» Aim of the exercise
Filter this data down to the lines that hold "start", and copy them.

[[ Information provided open ]]

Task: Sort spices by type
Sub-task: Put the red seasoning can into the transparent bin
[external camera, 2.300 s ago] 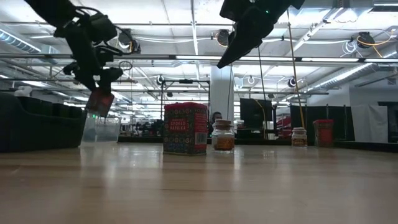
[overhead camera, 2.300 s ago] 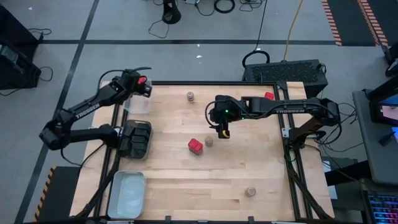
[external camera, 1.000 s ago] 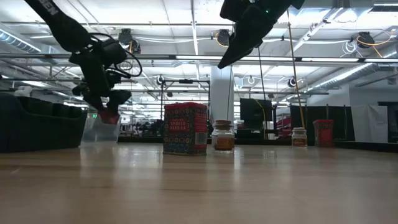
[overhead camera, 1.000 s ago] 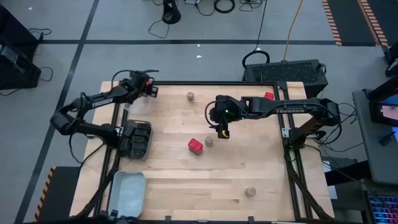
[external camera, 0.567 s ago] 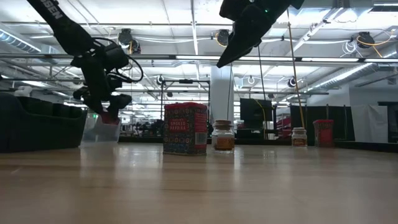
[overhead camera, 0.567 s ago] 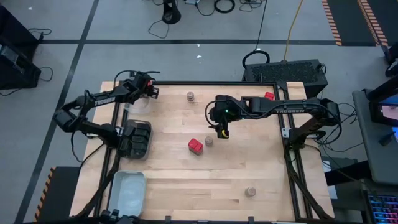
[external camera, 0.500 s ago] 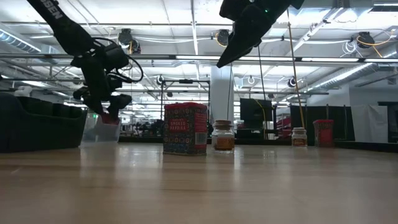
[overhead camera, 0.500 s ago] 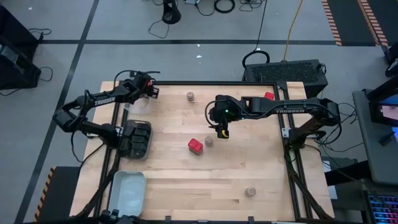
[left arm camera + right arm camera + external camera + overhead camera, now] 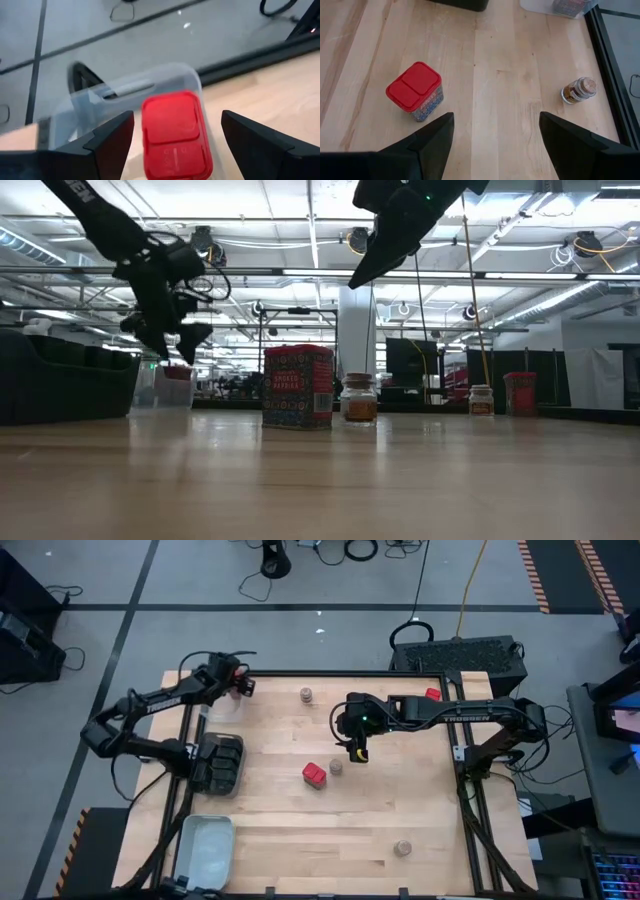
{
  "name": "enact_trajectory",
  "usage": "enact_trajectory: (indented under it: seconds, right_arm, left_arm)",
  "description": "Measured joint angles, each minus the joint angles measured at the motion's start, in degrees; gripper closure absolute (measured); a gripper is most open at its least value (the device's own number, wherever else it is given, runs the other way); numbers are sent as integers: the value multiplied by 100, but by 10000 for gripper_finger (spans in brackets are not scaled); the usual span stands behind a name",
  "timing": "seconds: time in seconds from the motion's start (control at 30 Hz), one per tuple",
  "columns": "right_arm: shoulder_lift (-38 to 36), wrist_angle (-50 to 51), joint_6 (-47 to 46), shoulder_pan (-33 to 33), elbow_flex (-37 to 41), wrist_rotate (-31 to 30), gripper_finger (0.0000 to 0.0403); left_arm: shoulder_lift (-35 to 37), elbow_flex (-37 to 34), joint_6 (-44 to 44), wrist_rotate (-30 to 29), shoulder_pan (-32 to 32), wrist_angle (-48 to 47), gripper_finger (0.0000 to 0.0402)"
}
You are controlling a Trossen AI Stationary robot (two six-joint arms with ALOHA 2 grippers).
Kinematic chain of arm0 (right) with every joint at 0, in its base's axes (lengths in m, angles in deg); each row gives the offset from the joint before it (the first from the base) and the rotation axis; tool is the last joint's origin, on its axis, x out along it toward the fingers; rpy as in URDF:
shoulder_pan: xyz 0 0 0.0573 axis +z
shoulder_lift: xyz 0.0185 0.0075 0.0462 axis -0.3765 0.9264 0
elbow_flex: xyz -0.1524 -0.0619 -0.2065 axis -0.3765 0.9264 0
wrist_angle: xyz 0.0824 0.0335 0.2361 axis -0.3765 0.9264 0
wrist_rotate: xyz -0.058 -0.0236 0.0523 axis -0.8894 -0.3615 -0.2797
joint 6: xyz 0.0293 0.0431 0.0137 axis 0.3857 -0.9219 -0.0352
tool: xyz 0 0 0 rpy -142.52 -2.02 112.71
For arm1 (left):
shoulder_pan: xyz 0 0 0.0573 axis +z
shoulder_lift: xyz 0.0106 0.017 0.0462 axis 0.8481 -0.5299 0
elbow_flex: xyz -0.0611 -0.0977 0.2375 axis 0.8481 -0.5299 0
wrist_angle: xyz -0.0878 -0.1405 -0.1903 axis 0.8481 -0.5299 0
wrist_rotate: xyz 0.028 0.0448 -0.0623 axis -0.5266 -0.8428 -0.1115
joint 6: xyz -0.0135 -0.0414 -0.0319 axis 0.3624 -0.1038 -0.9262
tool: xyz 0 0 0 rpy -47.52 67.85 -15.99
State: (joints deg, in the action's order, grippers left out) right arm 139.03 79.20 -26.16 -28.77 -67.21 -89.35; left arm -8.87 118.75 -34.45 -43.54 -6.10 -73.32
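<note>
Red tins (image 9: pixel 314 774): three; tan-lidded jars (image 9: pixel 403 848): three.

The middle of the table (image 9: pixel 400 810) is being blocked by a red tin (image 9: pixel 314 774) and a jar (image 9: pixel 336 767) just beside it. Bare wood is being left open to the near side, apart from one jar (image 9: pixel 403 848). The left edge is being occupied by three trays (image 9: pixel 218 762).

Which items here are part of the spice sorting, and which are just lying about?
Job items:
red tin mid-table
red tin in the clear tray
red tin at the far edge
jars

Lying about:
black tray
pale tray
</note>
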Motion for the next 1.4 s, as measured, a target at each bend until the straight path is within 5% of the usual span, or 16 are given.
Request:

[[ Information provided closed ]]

» Result of the task
  "description": "Measured joint angles, each minus the joint angles measured at the motion's start, in degrees; gripper closure absolute (measured); a gripper is most open at its least value (the device's own number, wherever else it is given, runs the other way); numbers are sent as integers: the value multiplied by 100, but by 10000 for gripper_finger (spans in brackets are not scaled); the usual span stands behind a name",
  "timing": "seconds: time in seconds from the motion's start (control at 30 Hz), one per tuple",

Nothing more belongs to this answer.